I know this has been a long post, but I need you to understand what I just wrote. I met Rex Fowler on May 29th, and he asked me to join an advisory group for his development project. The announcement of the stadium was less than a week away. Neither Rex, nor Mr. Tornaquindici, nor L+M Development Partners, nor Utile, nor anyone involved with the grocery store development outside of city hall had any idea that the city was in secret negotiations to bring the Rock Cats to Hartford. Everyone was working hard to bring this project to fruition under the assumption that the Segarra administration was 100% behind this development plan. The one they asked for. The one they paid a consulting firm to work with city residents to develop. The one they published on their website.

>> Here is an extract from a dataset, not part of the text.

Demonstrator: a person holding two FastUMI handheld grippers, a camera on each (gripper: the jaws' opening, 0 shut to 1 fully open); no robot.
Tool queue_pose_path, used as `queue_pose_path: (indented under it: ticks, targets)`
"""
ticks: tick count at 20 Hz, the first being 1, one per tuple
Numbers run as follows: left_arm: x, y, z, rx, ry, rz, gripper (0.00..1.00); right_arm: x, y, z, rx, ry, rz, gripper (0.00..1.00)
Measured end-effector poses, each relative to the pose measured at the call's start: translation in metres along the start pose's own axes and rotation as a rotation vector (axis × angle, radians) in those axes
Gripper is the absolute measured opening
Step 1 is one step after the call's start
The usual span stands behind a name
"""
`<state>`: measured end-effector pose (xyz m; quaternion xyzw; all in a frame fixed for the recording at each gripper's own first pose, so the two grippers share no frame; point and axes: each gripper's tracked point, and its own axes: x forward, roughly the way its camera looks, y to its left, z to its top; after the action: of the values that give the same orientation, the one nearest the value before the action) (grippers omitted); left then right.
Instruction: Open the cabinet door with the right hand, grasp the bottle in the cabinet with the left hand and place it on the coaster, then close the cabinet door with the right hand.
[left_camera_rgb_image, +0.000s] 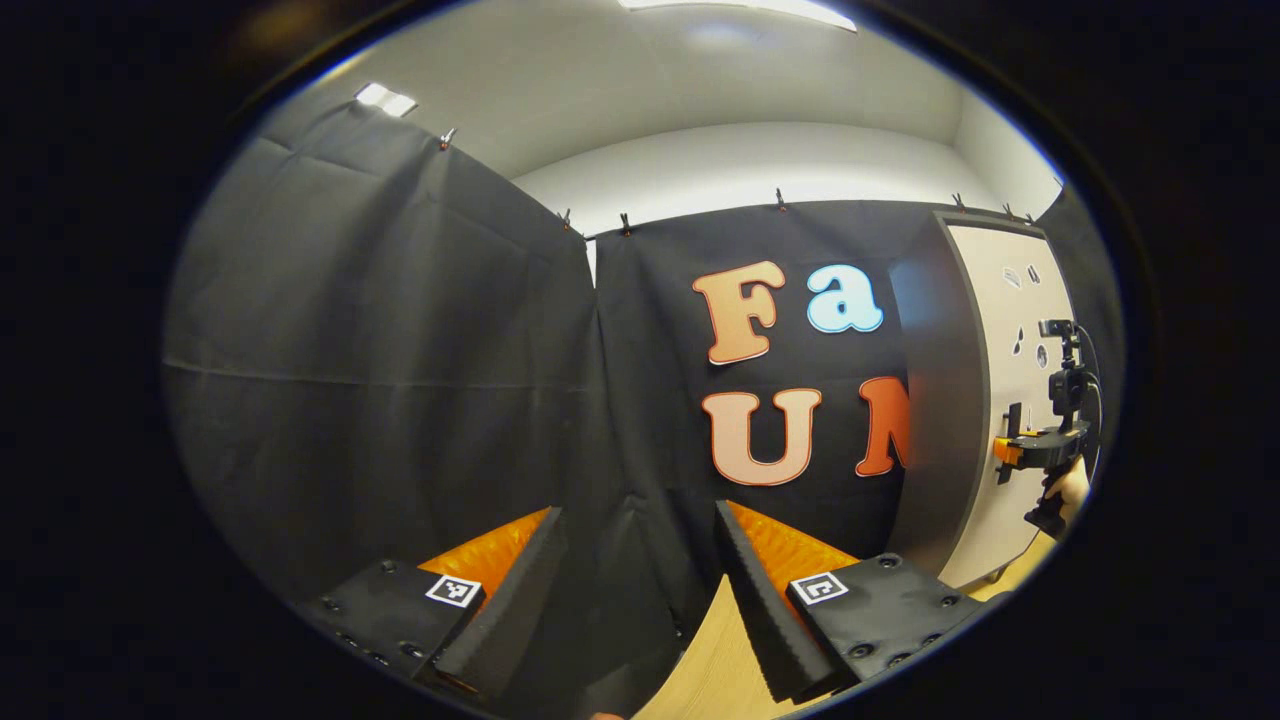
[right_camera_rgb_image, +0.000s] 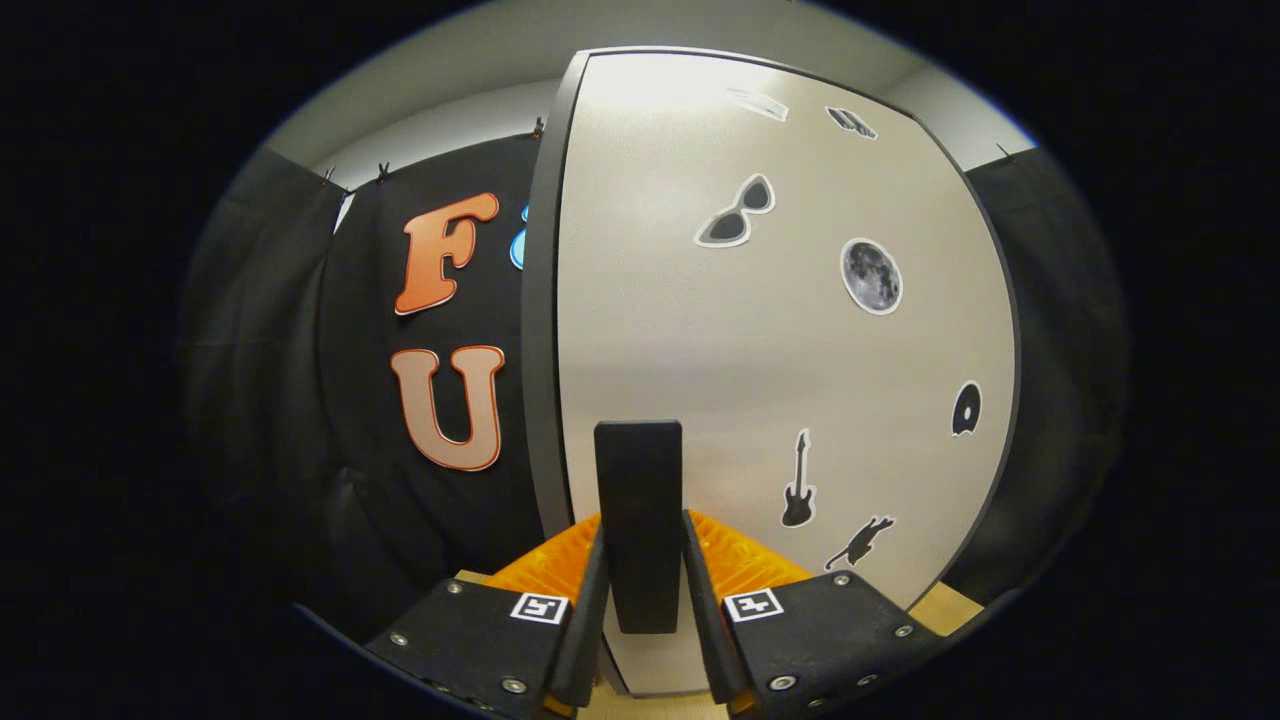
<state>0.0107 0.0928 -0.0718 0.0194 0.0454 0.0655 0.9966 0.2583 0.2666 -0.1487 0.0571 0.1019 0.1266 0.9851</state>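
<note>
A tall cabinet stands on the table, and its pale door (right_camera_rgb_image: 800, 350) carries small dark stickers and looks closed. A dark upright handle (right_camera_rgb_image: 638, 470) sits near the door's left edge. My right gripper (right_camera_rgb_image: 640, 545) is shut on that handle, one finger on each side. In the left gripper view the same cabinet (left_camera_rgb_image: 1000, 400) stands at the far right, with the right gripper (left_camera_rgb_image: 1012, 450) at its front and a hand (left_camera_rgb_image: 1070, 485) holding it. My left gripper (left_camera_rgb_image: 638, 515) is open with nothing between its fingers, facing the black cloth wall.
The light wooden tabletop (left_camera_rgb_image: 720, 650) lies below the left gripper. Black cloth walls close in the left and back. The cabinet's grey side panel (left_camera_rgb_image: 940, 400) faces the left gripper.
</note>
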Motion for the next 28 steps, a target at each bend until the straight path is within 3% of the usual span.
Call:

And then June 4th, 2014 came.
Years of hard work and planning crumbled almost overnight. Mr. Tornaquindici backed out of the plan; how could he operate a grocery store across from a baseball stadium? L+M backed out; they weren’t interested in developing a stadium-anchored neighborhood. The Reinvestment Fund, the main financier for the project which had offered its assistance in coordination of federal funding, backed out. In the span of about 48 hours, Hartford had gone from a potentially fully financed development project to a self-financed $60 million stadium with no mention of surrounding development. The reaction to the stadium announcement was fierce, and soon promises of other development began to fly out of city hall. It wouldn’t be just a stadium after all- the project ballooned into a $350 million dollar development that would include housing, retail and a grocery store. You know, all the things that were in the original plan.
Do you remember this headline about breaking ground on a grocery store? Well, in a recent interview with Lucy Nalphathanchil on WNPRS’s Where We Live, the Centerplan developers conceded that they can’t find a grocery store operator for the site. Or how about this one, where the developer stated they would seek funding for low-income housing? If you read the entire article, it clearly states, “The first phase could still go forward with all market-rate rentals as was first planned, if funding for ‘affordable’ units was not available, [vice president of development at Centerplan Yves-Georges A. Joseph II] said.” And this says nothing about the boondoggle of the stadium not being finished on time. Development in Downtown North has ground to a standstill.
It is worth pointing out that all of the above only exists as a plan. No legal documents were signed, no “done deals” were declared. Things could have changed and shifted over time. Yet the original development plan for Downtown North was not some pie-in-the-sky fantasy. There were years of planning and preparation for real, sustainable development in Downtown North which respected the dignity and worth of residents in Downtown, the North End and other Hartford neighborhoods. The pieces were moving into place, the actors were ready to begin, and there was true potential. The meticulous, detailed planning for a supermarket centered development was blown up by the half-baked allure of a minor league baseball stadium.
Yeah, I get angry when I see the stadium. I channeled that anger into this, so that we can all know what we almost had, and what’s possible to build someday when rational, thoughtful people are in charge and responsive to the needs of the people who put them there. I hope that this story has made you angry too, so that we can channel that energy together into what we’re going to do next for our city.